- REQUIRED ACTION: Each line from the one that contains "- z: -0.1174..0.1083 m" through the last line of the listing below is to be returned exactly as it stands, and nothing else.

BEGIN

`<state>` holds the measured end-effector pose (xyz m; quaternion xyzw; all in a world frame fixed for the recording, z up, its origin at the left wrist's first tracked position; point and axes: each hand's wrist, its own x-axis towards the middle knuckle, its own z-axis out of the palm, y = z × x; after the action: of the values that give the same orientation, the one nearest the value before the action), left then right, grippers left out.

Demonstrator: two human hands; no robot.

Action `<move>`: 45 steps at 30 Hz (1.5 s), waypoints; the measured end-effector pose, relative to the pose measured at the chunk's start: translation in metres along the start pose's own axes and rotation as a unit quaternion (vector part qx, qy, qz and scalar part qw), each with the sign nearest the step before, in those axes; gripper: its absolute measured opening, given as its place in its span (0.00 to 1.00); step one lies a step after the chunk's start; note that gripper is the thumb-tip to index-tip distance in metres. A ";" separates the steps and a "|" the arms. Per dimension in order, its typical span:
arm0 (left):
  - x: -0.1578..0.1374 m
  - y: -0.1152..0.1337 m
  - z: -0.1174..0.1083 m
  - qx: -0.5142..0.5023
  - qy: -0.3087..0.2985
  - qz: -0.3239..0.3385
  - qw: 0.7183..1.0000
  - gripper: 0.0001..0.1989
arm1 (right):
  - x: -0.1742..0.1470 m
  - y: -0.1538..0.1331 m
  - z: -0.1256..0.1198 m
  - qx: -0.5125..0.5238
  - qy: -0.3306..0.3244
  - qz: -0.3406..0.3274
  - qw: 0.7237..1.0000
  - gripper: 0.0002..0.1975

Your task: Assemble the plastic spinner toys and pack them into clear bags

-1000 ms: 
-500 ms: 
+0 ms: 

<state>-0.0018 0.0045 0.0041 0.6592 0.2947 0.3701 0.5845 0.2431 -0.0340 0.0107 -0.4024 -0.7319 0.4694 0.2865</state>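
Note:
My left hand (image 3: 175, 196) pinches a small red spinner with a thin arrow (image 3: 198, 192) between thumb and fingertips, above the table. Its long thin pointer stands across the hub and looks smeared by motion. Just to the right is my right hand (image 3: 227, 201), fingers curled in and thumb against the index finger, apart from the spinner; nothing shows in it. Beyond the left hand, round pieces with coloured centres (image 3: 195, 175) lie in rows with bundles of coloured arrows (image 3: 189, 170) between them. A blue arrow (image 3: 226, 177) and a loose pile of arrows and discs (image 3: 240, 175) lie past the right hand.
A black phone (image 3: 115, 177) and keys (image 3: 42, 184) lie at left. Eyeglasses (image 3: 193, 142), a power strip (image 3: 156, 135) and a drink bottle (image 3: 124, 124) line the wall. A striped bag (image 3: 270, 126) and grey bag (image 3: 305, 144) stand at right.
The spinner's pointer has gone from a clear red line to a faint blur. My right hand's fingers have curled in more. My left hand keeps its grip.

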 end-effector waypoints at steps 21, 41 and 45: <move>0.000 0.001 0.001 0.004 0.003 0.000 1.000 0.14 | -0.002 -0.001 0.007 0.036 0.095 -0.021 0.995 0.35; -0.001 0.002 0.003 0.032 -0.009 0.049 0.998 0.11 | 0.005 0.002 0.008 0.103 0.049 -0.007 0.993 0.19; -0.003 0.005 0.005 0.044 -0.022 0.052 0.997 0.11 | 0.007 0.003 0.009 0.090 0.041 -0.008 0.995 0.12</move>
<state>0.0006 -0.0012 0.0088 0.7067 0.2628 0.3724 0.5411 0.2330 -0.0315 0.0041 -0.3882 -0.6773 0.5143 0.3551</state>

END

- OUTPUT OF THE TASK:
  - z: -0.1174..0.1083 m
  - qx: -0.5142..0.5023
  - qy: -0.3087..0.2985
  - qz: -0.3239..0.3385
  - qw: 0.7183..1.0000
  - gripper: 0.0001..0.1989
arm1 (right):
  - x: -0.1742..0.1470 m
  - y: -0.1538..0.1331 m
  - z: -0.1256..0.1198 m
  - qx: -0.5125..0.5238
  - qy: -0.3306..0.3244
  - qz: -0.3406..0.3274
  - qw: 0.7237..1.0000
  - gripper: 0.0002..0.1975

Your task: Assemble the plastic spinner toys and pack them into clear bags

-1000 ms: 
-500 ms: 
+0 ms: 

<state>-0.0018 0.0045 0.0041 0.6592 0.2947 0.3701 0.5845 0.2431 -0.0340 0.0107 -0.4024 -0.7319 0.4694 0.2865</state>
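Note:
My left hand (image 3: 175, 196) pinches a small red spinner with a thin arrow (image 3: 198, 192) between thumb and fingertips, above the table. Its long thin pointer stands across the hub and looks smeared by motion. Just to the right is my right hand (image 3: 227, 201), fingers curled in and thumb against the index finger, apart from the spinner; nothing shows in it. Beyond the left hand, round pieces with coloured centres (image 3: 195, 175) lie in rows with bundles of coloured arrows (image 3: 189, 170) between them. A blue arrow (image 3: 226, 177) and a loose pile of arrows and discs (image 3: 240, 175) lie past the right hand.
A black phone (image 3: 115, 177) and keys (image 3: 42, 184) lie at left. Eyeglasses (image 3: 193, 142), a power strip (image 3: 156, 135) and a drink bottle (image 3: 124, 124) line the wall. A striped bag (image 3: 270, 126) and grey bag (image 3: 305, 144) stand at right.
The spinner's pointer has gone from a clear red line to a faint blur. My right hand's fingers have curled in more. My left hand keeps its grip.
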
 end-effector waypoints at steps 21, 41 and 45: <move>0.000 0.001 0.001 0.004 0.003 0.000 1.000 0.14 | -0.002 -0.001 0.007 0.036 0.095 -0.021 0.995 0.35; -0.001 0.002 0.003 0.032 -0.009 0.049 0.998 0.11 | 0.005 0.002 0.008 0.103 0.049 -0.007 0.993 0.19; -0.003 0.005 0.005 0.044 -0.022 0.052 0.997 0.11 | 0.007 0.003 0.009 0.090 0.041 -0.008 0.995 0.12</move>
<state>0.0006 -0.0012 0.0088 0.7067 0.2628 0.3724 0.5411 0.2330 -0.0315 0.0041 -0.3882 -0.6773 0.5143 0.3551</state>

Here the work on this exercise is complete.